In the previous two chapters we have seen two simple programs which translate and evaluate; the translation process and the evaluation process were fixed once and for all --- the user could not affect them. In this chapter we shall see our first example of greater flexibility --- the user can define new symbols which after the definition can be used to mean whatever they were defined to mean. Probably the simplest kind of definition is the literal replacement of a short text by a longer text. This is called macro expansion.
Although macro expansion is such a simple notion,
it is not all that well known.
For that reason we start off with a very simple example.
The text to follow is actually an input file to the
macro expander --- it could equally well have been typed
in directly from the terminal.
Note that it begins with a number of lines which start
with a capital letter followed by the identity sign =.
These lines define the capital letter to be short hand for
the quoted text to follow on the same line.
The definitions are followed by three skeleton notes ---
to mum, mary and bill -
and the capital letters defined earlier occur in these notes.
Here is the input file:
The example illustrates almost everything the program can do, and it is not very much. However, the program does illustrate how definitions are implemented, and it is sufficiently simple. The simplicity was bought in part by not allowing capital letters in the output; one of the exercises invites you to remedy this.
The incomplete information you have now about the macro expander is fairly typical of a partial specification which a system designer receives from the client. The designer then has to fill in the gaps in a reasonable way and present a complete specification to the client for approval. Such a specification only describes the system as it will appear to the user, it does not describe how the implementation works. One way to give the specification is to write a user manual for a system that has not been implemented yet. Write such a manual now, fill in the gaps as you see fit, change minor details as you see fit, but explain your changes in notes. DO IT NOW, DO NOT READ ANY FURTHER.

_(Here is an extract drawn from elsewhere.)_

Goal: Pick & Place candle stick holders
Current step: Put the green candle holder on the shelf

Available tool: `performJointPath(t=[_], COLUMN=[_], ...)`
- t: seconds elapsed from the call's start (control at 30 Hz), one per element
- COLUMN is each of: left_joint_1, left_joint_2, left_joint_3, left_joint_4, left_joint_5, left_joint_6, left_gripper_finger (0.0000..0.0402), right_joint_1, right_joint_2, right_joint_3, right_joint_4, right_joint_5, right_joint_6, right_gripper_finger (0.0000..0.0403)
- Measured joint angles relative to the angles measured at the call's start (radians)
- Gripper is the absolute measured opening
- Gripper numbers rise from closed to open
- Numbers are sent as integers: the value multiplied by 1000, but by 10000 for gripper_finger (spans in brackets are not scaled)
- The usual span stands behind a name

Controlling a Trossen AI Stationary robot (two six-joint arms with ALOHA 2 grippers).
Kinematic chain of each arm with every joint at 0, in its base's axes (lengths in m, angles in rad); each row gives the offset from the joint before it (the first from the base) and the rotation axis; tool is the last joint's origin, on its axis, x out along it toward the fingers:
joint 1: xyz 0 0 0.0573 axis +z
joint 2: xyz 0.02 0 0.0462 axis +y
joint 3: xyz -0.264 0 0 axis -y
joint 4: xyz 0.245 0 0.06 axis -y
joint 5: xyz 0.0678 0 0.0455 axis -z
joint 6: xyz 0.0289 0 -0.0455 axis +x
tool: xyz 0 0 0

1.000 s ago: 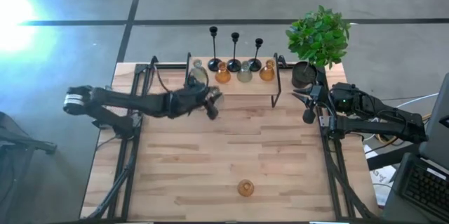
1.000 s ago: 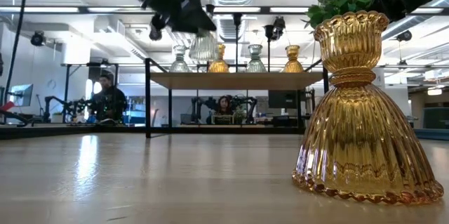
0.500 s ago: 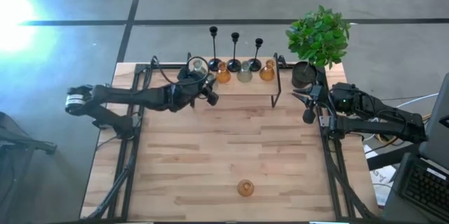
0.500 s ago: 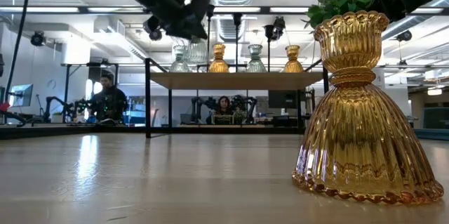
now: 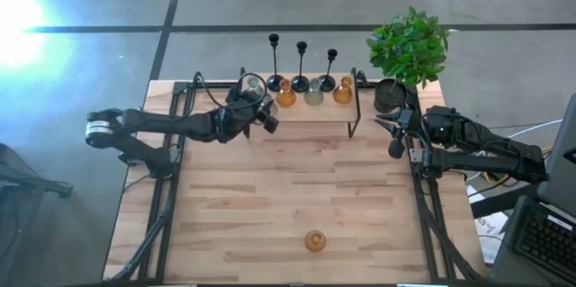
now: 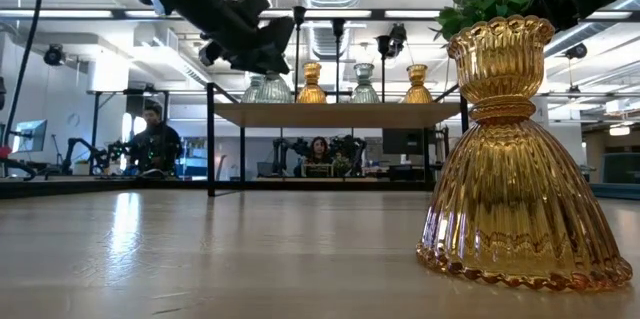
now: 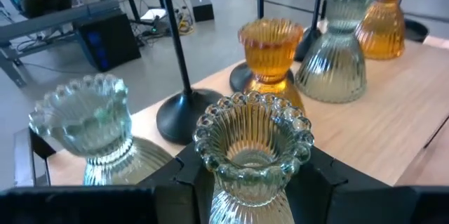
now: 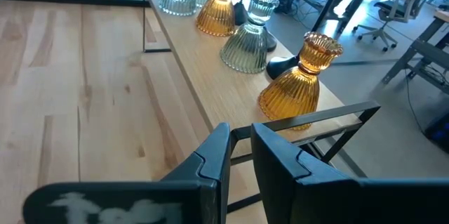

How should text bodies of defined macros be stored? This is a design decision that should be made quite early. One way is to have fixed length strings, one for each of the potential bodies, and then no body can exceed the maximum length. But then a lot of space is wasted by unused and short macros. Another way is to have one large memory or string space, and for each of the 26 potential bodies have two pointers into this space, indicating where it starts and where it finishes. In addition we need an integer to keep track of what the last used part of the memory is.
The main program has to initialise each of the 26
starting pointers to zero, indicating that nothing has been defined.
Also, the variable for the last used memory has to be initialised to zero.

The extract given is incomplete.